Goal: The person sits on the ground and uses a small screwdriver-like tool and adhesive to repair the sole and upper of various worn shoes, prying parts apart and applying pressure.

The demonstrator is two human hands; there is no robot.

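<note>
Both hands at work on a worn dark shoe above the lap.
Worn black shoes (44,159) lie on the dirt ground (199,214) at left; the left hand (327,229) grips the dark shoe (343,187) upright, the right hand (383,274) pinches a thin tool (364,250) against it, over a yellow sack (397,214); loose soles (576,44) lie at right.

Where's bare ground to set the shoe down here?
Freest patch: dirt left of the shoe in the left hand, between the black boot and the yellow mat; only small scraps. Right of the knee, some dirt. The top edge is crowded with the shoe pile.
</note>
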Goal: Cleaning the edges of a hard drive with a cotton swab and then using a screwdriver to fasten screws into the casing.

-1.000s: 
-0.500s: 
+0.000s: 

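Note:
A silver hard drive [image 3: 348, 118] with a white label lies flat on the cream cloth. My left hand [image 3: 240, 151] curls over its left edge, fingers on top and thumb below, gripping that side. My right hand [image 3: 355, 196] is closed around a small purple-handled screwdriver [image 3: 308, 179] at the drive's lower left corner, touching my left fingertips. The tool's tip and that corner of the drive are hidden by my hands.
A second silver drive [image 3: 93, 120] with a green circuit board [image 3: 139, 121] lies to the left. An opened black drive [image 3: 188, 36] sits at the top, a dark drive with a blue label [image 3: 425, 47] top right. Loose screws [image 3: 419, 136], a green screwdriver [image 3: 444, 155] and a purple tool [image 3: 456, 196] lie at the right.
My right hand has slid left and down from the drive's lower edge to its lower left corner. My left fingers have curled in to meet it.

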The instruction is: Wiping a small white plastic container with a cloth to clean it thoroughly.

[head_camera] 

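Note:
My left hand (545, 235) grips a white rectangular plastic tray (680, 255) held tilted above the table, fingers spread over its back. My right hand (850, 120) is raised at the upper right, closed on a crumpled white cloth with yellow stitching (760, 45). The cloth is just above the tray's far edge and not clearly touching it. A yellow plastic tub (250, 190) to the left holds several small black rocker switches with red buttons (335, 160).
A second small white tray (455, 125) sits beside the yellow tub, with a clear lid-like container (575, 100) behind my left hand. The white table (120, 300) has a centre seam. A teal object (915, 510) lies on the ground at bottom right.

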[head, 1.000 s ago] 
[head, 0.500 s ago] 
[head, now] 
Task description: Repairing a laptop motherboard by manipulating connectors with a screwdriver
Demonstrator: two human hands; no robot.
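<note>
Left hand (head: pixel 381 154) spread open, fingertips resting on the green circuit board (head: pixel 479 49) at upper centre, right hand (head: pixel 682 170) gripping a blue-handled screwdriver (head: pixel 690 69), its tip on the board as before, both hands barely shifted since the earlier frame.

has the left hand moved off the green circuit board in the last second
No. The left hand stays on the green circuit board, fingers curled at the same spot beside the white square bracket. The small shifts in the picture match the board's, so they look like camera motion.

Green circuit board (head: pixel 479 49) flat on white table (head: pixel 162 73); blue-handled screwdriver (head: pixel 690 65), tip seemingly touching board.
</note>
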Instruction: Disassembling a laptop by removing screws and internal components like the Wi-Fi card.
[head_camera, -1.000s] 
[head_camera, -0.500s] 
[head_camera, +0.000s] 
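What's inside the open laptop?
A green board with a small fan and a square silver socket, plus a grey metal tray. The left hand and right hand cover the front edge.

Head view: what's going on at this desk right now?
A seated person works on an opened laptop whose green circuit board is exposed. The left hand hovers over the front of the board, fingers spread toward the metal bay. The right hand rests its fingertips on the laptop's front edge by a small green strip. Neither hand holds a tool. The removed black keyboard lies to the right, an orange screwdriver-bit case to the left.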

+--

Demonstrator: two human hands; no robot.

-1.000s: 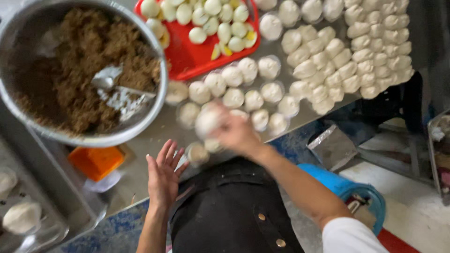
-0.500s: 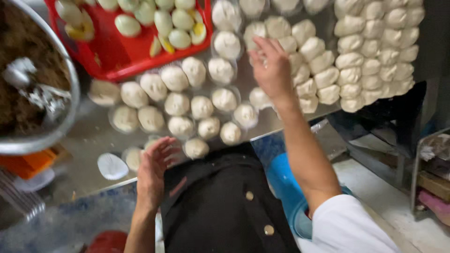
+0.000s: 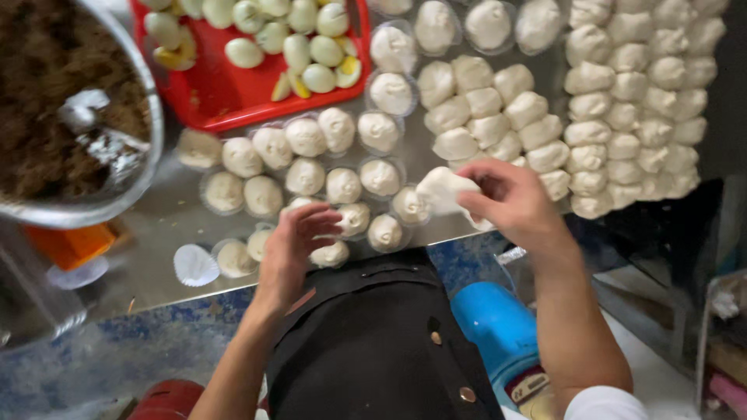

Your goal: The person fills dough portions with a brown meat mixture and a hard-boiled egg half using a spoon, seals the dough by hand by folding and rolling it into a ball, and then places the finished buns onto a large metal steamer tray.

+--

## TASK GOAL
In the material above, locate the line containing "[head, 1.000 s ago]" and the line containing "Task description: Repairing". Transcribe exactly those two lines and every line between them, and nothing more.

## OUTPUT FOR THIS EXERCISE
[head, 1.000 s ago] 
[head, 0.500 s ago] 
[head, now] 
Task description: Repairing a laptop motherboard by manipulating connectors with a screwdriver

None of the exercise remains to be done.